--- DATA FOR THE TASK ---

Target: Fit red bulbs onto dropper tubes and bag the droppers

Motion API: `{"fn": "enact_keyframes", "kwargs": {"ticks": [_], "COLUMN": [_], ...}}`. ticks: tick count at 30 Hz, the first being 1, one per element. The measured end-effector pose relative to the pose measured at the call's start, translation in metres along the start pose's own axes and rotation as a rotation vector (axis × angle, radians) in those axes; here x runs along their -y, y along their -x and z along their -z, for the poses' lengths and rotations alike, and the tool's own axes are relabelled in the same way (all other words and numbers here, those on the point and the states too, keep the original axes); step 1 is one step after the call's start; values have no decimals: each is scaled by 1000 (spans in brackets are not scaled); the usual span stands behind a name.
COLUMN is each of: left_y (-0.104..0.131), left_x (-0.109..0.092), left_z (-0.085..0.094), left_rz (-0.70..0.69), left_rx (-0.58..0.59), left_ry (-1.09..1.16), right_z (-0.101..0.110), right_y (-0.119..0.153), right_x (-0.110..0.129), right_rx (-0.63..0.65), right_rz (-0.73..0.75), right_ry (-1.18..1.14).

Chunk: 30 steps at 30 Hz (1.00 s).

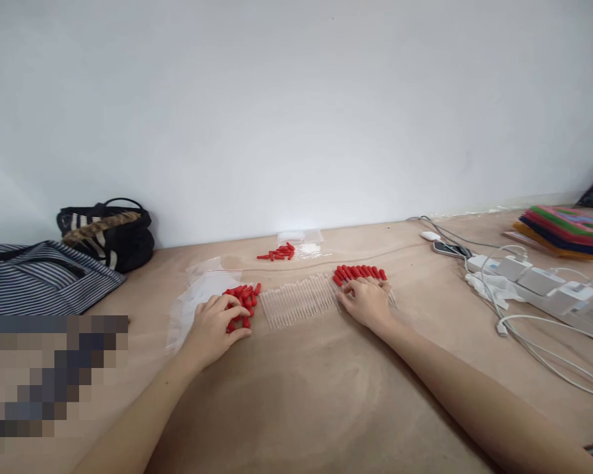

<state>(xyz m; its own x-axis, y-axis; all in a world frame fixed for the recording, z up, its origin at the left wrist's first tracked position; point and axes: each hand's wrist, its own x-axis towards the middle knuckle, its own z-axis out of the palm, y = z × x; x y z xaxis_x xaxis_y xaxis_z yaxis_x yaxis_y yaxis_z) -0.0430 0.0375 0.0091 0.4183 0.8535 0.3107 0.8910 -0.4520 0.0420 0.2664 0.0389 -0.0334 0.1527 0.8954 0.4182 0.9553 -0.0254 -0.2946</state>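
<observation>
On the left, my left hand point(217, 326) hovers over or rests on a loose pile of small red rubber caps point(250, 296), fingers curved, with thumb and forefinger apart. Nothing shows gripped in it. A row of thin clear tubes point(296, 301) without caps lies side by side between my hands. To its right is a row of red-capped clear tubes point(363, 271). My right hand point(368, 303) lies over them, fingers bent, with thumb and forefinger closed at a red-capped tube point(337, 280) at the row's left end. The hand hides most of that tube.
Clear plastic bags point(197, 296) lie beside the left pile. Farther back are more red caps point(277, 252) and a clear packet point(309, 247). Right are a power strip point(548, 289), white cables point(534, 352) and coloured sheets point(568, 230). Left are a black bag point(133, 240) and striped cloth point(44, 283).
</observation>
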Motion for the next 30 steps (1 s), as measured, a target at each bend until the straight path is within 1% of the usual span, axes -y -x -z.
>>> {"fn": "enact_keyframes", "kwargs": {"ticks": [3, 5, 10, 13, 16, 18, 21, 23, 26, 28, 30], "left_y": [-1, -1, -3, -3, 1, 5, 10, 12, 12, 12, 11], "left_x": [10, 13, 10, 1, -16, -29, -46, -52, -56, -60, -65], "left_z": [0, -2, -4, -1, -2, -9, -21, -25, -19, -12, -8], "left_rz": [-139, -190, -296, -346, -396, -434, -514, -515, -431, -370, -295], "left_rx": [24, 9, -64, -119, -134, -78, 47, 109, 169, 192, 187], "left_ry": [-6, -29, -56, 30, 216, 332, 435, 486, 572, 616, 623], "right_z": [1, 2, 5, 6, 6, 6, 6, 8, 13, 16, 19], "right_y": [2, 1, -1, -2, -2, -2, -2, -1, 2, 7, 13], "right_x": [4, 5, 11, 15, 17, 17, 17, 15, 12, 10, 10], "right_rx": [52, 87, 147, 166, 178, 175, 157, 138, 118, 126, 143], "right_rz": [-7, -17, -50, -80, -98, -105, -113, -108, -63, 3, 95], "right_ry": [30, 24, -7, 4, 4, -8, -29, -49, -114, -181, -234]}}
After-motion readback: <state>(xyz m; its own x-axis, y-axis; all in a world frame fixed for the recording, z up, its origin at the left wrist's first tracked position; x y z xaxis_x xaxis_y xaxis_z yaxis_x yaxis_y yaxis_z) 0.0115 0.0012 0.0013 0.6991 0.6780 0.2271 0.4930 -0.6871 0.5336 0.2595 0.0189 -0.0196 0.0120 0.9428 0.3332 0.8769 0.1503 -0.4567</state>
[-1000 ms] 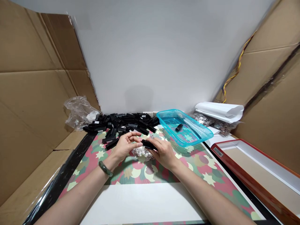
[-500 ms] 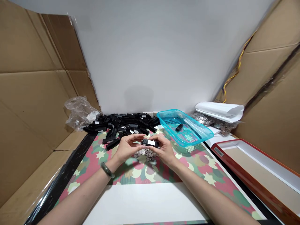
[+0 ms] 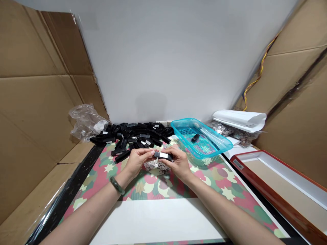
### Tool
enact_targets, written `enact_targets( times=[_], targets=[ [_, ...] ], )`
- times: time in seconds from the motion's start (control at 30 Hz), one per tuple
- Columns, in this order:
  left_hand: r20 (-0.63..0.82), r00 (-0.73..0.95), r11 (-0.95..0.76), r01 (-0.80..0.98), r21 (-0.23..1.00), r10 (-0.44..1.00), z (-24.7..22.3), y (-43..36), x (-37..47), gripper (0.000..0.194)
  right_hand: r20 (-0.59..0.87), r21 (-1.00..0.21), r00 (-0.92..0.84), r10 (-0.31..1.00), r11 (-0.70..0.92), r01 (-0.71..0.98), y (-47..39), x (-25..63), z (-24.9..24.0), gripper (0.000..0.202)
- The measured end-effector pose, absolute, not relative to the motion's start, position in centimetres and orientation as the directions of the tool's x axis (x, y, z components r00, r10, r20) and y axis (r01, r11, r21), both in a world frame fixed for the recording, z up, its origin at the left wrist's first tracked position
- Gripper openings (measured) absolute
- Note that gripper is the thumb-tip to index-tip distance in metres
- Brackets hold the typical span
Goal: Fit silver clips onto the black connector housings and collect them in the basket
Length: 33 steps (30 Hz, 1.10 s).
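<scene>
A small black oblong plastic piece with a white label (image 3: 163,155) is held level above the table. My right hand (image 3: 179,162) grips its right end between thumb and fingers. At its left end, the thumb and fingertips of my left hand (image 3: 137,161) are pinched together, touching or nearly touching it. Whether something tiny sits in that pinch I cannot make out. Below the hands lies a heap of small shiny metal pieces (image 3: 156,167), partly covered by them. Behind the left hand spreads a pile of similar black pieces (image 3: 135,131).
A blue plastic basket (image 3: 219,146) with one black piece (image 3: 195,138) inside stands at the back right. Further right are bags of metal parts (image 3: 222,129), a white roll (image 3: 240,119) and a red-edged box lid (image 3: 270,180). A clear plastic bag (image 3: 87,119) and cardboard walls (image 3: 33,112) flank the left.
My left fingers have closed from a wider grip into a pinch at the piece's left end. The right hand keeps its hold on the black piece, nearly in place.
</scene>
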<state>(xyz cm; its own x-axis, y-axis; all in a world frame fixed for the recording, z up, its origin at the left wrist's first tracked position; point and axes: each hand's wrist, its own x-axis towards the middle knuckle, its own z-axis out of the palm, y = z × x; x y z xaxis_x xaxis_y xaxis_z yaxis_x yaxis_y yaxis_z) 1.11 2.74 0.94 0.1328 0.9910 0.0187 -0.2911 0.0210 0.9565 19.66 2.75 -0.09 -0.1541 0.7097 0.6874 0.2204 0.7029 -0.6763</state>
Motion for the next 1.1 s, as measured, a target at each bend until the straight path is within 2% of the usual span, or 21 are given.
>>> enact_targets(
  times=[0.43, 0.57, 0.7, 0.83, 0.97, 1.1],
  targets=[
    [0.02, 0.126, 0.015, -0.275, 0.961, 0.992, 0.7, 2.7, 1.1, 0.034, 0.717, -0.645, -0.14, 0.683, 0.726, 0.237, 2.8, 19.5, -0.4, 0.019],
    [0.034, 0.126, 0.0, -0.265, 0.964, 0.991, 0.2, 3.0, 0.9, 0.031, 0.657, -0.707, -0.148, 0.739, 0.672, 0.221, 2.9, 19.6, -0.4, 0.019],
    [0.044, 0.116, -0.016, -0.236, 0.972, 0.992, -0.2, 3.5, 0.4, 0.029, 0.552, -0.809, -0.121, 0.825, 0.565, 0.165, 3.3, 19.9, -0.7, 0.03],
    [0.146, 0.109, -0.138, -0.071, 0.988, 0.983, 0.4, 3.5, 0.1, 0.03, 0.511, -0.84, -0.1, 0.854, 0.52, 0.153, 3.4, 19.8, -1.0, 0.023],
    [0.331, 0.216, -0.374, 0.206, 0.904, 0.919, 1.1, 2.8, 0.3, 0.031, 0.457, -0.879, -0.138, 0.879, 0.47, 0.083, 3.1, 19.1, -1.2, 0.031],
    [0.219, 0.275, -0.291, 0.256, 0.922, 0.936, 0.8, 2.9, 0.2, 0.036, 0.316, -0.949, -0.237, 0.919, 0.304, -0.086, 3.2, 18.6, -1.9, 0.05]
  ],
)
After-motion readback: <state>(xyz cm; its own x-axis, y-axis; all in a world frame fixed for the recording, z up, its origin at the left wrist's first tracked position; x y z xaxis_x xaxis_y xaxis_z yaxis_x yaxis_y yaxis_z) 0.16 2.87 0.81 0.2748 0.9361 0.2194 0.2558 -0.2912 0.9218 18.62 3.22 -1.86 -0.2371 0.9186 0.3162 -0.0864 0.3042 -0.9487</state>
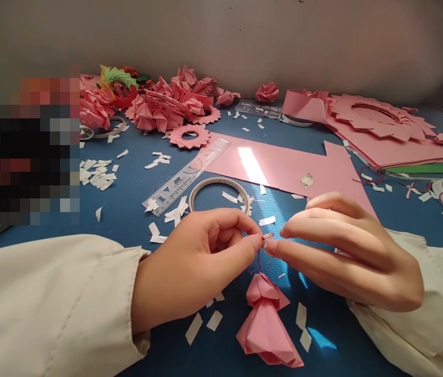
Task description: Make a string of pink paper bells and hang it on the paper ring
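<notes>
My left hand is closed, thumb and forefinger pinching a thin red thread at its upper end. A small whitish scrap, perhaps tape, sits at those fingertips. Below them the thread runs down to a folded pink paper ornament, bell-shaped with a smaller folded piece on top, over the blue tabletop. From the right, my right hand reaches in with its fingers apart; one fingertip touches or nearly touches the scrap. Its palm side is hidden.
Behind the hands lie a tape roll, a clear ruler and pink paper sheets. Folded pink paper pieces pile along the wall. White paper scraps litter the blue table. Another tape roll rests at right.
</notes>
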A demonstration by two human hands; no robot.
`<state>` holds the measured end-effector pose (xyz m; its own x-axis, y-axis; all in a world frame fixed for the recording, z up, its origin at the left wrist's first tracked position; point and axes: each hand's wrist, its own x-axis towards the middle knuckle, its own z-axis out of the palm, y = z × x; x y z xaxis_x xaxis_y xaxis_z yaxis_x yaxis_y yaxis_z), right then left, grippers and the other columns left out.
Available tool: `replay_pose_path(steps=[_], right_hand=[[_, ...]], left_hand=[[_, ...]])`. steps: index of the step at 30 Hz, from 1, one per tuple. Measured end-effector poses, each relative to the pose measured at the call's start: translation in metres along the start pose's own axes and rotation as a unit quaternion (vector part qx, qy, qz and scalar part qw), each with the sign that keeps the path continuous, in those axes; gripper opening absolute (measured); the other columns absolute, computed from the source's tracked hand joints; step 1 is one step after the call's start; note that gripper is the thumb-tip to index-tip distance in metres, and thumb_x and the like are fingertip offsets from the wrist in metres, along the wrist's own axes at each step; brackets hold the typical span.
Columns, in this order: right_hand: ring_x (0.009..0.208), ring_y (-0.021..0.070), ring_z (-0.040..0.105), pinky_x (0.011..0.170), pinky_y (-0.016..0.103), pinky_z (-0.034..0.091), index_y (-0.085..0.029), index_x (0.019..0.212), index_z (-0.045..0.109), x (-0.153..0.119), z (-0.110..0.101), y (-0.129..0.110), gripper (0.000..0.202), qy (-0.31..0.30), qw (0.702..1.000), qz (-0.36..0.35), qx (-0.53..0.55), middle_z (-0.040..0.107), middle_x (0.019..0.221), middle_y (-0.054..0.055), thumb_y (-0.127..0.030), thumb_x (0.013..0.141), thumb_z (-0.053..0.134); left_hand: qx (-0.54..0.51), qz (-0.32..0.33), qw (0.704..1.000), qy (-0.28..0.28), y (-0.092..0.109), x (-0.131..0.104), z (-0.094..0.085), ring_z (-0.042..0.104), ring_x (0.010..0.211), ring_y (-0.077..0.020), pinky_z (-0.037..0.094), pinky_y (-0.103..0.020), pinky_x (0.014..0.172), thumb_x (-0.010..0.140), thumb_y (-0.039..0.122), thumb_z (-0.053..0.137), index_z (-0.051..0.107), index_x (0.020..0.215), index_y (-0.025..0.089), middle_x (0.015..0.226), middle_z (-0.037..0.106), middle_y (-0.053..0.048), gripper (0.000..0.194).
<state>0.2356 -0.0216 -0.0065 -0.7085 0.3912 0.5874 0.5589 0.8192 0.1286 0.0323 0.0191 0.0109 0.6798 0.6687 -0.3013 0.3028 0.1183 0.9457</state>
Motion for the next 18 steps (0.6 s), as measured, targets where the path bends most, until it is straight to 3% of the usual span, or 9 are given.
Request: replay_pose_path(steps=[6,12,18], right_hand=[[0.077,0.0151,0.06,0.063,0.034,0.047,-0.013,0.1,0.057,-0.0021,0.0026,-0.0027,0.02,-0.004,0.999,0.034,0.033,0.066,0.085,0.008,-0.007,0.081,0.058],[0.078,0.0175,0.057,0.063,0.036,0.045,-0.004,0.1,0.056,-0.0027,0.0049,-0.0025,0.026,0.023,0.997,0.028,0.069,0.063,0.082,0.014,0.0,0.075,0.063],[0.079,0.0165,0.059,0.061,0.034,0.047,-0.013,0.1,0.057,-0.0041,0.0027,-0.0044,0.024,0.015,0.997,0.04,0.062,0.065,0.088,0.008,-0.006,0.077,0.061]], left_hand=[[0.022,0.017,1.0,0.003,0.0009,-0.0031,0.001,0.035,0.045,-0.0051,0.028,-0.013,0.039,0.084,0.029,0.051,0.059,0.077,0.015,0.05,0.038,0.007,0.017],[-0.054,0.014,0.998,0.033,0.0032,-0.0019,0.0005,0.035,0.043,-0.0035,0.03,-0.012,0.039,0.084,0.024,0.05,0.055,0.074,0.015,0.049,0.039,0.008,0.015],[-0.02,0.024,0.999,-0.007,0.0021,-0.0025,0.0002,0.037,0.044,-0.0042,0.029,-0.013,0.039,0.085,0.027,0.051,0.061,0.075,0.013,0.051,0.043,0.006,0.02]])
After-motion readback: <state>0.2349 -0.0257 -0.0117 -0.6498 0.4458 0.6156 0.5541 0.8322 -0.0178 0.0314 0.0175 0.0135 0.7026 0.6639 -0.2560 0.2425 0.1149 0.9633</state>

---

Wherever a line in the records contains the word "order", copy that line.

- Columns, in this order:
Columns, in this order: right_hand: ring_x (0.009..0.208), ring_y (-0.021..0.070), ring_z (-0.040..0.105), pinky_x (0.011..0.170), pinky_y (-0.016..0.103), pinky_z (-0.034..0.091), index_y (-0.085..0.029), index_x (0.019..0.212), index_z (-0.045..0.109), x (-0.153..0.119), z (-0.110..0.101), y (-0.129..0.110), gripper (0.000..0.202), qy (-0.31..0.30), qw (0.702..1.000), qz (-0.36..0.35), qx (-0.53..0.55), middle_z (-0.040..0.107), middle_x (0.019..0.221), middle_y (-0.054..0.055), thumb_y (-0.127..0.030), thumb_x (0.013..0.141), thumb_z (-0.053..0.134); left_hand: qx (-0.54..0.51), qz (-0.32..0.33), qw (0.704..1.000), qy (-0.28..0.28), y (-0.092..0.109), x (-0.131..0.104), z (-0.094..0.085), ring_z (-0.042..0.104), ring_x (0.010..0.211), ring_y (-0.077..0.020), pinky_z (-0.037..0.094), pinky_y (-0.103..0.020), pinky_x (0.014..0.172), thumb_x (-0.010..0.140), thumb_y (-0.039..0.122), thumb_z (-0.053..0.137), index_z (-0.051..0.107), index_x (0.020..0.215), index_y (-0.025..0.089), middle_x (0.015..0.226), middle_z (-0.037..0.106), middle_y (-0.053..0.048), gripper (0.000..0.194).

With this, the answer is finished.